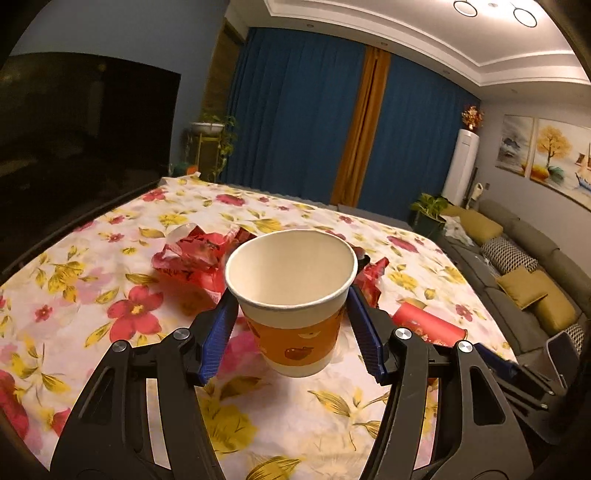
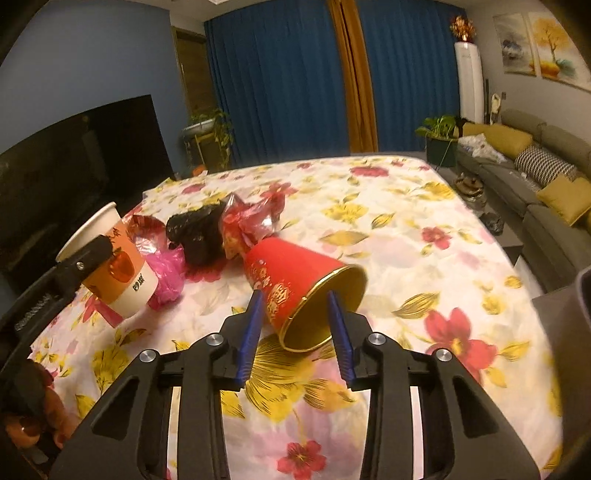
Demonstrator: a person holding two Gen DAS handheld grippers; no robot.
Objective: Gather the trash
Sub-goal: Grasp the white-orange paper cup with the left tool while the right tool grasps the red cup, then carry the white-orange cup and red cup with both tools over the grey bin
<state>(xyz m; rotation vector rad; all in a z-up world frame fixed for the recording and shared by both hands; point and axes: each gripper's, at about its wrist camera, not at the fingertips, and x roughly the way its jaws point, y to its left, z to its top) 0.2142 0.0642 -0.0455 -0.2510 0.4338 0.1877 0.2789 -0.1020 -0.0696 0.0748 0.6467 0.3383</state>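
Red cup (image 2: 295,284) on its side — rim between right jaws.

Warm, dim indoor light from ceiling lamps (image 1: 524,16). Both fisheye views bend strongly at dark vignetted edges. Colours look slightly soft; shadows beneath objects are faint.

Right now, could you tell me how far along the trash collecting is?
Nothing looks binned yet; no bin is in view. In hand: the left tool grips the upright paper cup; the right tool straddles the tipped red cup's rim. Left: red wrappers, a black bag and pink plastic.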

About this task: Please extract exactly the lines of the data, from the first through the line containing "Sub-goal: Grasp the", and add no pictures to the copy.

Task response:
Demonstrator: a person holding two Gen DAS handheld grippers; no robot.
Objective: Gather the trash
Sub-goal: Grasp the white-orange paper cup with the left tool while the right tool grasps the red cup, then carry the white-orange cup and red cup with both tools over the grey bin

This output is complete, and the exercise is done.